** Records for the exercise follows **

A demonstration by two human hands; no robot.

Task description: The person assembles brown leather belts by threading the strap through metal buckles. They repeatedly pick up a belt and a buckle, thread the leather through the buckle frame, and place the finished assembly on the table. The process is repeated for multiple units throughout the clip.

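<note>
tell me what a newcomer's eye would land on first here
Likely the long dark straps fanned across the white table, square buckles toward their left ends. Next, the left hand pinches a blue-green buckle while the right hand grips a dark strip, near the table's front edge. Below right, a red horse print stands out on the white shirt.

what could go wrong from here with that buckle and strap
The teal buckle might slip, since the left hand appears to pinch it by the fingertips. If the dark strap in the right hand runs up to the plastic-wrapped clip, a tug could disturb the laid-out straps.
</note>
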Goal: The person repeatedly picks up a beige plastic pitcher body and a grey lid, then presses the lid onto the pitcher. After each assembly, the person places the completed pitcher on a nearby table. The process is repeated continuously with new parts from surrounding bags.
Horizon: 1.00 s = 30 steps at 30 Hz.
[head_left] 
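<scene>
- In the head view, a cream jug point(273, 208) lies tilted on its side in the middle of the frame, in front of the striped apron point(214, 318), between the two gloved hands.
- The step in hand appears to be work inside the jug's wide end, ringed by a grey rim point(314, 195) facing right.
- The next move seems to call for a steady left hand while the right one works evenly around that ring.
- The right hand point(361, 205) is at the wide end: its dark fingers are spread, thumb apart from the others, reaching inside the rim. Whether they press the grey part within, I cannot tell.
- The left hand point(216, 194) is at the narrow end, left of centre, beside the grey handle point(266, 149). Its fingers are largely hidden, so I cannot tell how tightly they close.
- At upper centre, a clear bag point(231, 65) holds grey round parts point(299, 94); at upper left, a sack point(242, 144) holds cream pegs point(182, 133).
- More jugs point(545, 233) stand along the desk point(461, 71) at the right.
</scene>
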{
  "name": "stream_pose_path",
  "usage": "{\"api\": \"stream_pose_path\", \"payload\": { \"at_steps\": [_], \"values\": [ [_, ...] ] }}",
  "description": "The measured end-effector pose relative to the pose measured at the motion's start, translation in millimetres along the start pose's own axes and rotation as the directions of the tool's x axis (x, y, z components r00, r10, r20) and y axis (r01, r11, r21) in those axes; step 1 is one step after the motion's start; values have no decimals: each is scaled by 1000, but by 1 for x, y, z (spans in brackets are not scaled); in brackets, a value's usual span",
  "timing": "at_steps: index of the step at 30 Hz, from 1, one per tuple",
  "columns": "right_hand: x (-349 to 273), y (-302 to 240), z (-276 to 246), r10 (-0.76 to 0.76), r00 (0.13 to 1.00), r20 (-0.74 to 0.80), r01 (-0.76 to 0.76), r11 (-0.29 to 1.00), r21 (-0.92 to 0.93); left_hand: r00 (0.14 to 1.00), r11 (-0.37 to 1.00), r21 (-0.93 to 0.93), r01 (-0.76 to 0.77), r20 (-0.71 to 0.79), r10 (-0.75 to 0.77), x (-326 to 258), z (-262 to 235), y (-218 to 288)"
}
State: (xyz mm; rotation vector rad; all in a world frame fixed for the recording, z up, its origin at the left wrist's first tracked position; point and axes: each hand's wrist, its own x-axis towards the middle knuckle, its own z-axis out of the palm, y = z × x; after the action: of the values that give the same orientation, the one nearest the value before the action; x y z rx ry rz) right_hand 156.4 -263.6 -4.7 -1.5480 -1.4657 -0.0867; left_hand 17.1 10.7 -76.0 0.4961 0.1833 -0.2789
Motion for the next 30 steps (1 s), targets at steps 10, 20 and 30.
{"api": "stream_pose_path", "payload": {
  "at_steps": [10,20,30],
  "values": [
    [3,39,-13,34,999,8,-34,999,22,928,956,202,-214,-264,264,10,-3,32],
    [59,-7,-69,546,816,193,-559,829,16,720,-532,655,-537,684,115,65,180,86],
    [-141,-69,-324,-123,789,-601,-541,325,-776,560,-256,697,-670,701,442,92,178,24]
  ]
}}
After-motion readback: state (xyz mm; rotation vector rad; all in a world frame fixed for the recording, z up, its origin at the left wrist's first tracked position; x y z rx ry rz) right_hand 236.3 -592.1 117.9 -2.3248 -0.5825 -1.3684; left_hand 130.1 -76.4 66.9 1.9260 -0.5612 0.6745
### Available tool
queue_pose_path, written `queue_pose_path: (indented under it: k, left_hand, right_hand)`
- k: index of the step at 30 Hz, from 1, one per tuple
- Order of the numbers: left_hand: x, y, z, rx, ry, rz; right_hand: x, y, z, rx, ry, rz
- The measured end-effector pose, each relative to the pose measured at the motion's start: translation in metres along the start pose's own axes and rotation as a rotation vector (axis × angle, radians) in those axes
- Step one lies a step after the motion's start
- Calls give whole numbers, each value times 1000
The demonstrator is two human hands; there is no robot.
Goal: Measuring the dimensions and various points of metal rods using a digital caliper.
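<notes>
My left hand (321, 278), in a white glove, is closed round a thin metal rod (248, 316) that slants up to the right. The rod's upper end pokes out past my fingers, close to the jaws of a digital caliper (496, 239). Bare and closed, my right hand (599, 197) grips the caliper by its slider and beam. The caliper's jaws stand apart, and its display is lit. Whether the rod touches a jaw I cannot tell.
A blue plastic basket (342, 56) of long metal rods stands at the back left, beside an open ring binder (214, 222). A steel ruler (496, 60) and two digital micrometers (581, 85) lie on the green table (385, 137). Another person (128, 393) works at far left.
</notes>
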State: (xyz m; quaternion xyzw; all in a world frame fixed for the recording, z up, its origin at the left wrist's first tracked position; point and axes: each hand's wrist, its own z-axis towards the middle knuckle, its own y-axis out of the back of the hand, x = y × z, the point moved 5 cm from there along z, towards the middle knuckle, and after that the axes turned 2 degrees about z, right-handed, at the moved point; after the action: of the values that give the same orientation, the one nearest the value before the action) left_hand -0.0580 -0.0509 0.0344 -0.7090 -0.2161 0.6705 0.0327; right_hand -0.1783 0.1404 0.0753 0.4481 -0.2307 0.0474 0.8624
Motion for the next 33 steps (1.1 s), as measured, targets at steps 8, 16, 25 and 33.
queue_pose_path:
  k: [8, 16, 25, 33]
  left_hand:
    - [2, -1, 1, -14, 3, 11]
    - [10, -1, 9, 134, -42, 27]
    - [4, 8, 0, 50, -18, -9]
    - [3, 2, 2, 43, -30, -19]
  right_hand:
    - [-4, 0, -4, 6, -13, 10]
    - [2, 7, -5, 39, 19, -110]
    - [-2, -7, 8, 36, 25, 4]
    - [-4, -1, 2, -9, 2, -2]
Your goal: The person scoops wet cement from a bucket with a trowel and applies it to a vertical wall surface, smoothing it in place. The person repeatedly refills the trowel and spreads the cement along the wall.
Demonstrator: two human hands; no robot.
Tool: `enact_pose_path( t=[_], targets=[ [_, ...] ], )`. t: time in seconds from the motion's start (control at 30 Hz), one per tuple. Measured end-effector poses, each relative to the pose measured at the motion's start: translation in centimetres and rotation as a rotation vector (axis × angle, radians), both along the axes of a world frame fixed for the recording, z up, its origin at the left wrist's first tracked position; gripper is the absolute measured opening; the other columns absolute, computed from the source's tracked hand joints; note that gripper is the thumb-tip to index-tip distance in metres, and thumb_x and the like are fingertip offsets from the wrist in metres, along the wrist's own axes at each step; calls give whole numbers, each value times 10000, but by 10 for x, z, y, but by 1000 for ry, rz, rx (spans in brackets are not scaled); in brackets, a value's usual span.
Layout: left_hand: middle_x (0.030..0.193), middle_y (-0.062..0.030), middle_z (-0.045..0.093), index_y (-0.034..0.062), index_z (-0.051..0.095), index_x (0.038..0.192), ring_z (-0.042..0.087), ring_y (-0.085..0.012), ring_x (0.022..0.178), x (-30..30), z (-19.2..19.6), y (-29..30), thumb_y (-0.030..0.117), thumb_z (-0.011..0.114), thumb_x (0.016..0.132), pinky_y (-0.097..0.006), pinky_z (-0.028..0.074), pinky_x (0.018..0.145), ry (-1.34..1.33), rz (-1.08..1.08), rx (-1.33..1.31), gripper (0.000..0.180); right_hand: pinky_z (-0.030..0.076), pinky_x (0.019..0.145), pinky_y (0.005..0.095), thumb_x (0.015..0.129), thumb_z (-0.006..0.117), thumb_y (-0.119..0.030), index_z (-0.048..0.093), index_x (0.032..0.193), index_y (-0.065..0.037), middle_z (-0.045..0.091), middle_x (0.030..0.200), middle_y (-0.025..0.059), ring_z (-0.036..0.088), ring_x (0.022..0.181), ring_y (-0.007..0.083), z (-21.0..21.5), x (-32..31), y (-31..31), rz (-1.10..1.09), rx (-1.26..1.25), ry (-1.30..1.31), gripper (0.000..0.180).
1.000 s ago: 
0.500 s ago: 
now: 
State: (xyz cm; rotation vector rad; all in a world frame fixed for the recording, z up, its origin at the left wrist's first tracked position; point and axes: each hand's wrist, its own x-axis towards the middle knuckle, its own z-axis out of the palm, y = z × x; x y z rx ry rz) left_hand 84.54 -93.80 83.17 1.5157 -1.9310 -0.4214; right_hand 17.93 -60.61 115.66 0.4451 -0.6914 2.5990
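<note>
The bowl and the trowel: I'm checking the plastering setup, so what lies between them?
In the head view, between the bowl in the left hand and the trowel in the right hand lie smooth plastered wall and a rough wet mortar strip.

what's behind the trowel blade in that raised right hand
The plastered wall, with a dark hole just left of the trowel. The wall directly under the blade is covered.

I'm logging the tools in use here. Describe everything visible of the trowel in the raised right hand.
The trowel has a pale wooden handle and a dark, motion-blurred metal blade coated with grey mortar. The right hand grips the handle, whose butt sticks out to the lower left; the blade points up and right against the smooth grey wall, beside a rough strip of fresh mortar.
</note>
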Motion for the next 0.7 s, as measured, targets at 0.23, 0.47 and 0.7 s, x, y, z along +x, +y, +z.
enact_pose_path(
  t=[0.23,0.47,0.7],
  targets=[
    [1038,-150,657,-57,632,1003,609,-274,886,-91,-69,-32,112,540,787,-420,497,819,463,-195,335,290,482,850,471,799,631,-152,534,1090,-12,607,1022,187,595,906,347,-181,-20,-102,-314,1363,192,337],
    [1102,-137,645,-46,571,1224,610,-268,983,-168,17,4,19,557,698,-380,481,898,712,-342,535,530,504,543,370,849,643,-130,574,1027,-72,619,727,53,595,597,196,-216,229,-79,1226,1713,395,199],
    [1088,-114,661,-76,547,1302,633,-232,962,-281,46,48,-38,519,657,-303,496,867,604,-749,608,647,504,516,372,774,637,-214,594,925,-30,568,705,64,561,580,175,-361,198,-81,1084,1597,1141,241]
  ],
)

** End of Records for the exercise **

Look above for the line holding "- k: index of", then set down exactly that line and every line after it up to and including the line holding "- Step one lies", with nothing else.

- k: index of the step at 30 Hz, from 1, one per tuple
- Order of the numbers: left_hand: x, y, z, rx, ry, rz; right_hand: x, y, z, rx, ry, rz
- The measured end-effector pose, each relative to the pose measured at the motion's start: translation in metres along the start pose's own axes and rotation as a rotation vector (axis × angle, radians) in those axes
- Step one lies a step after the motion's start

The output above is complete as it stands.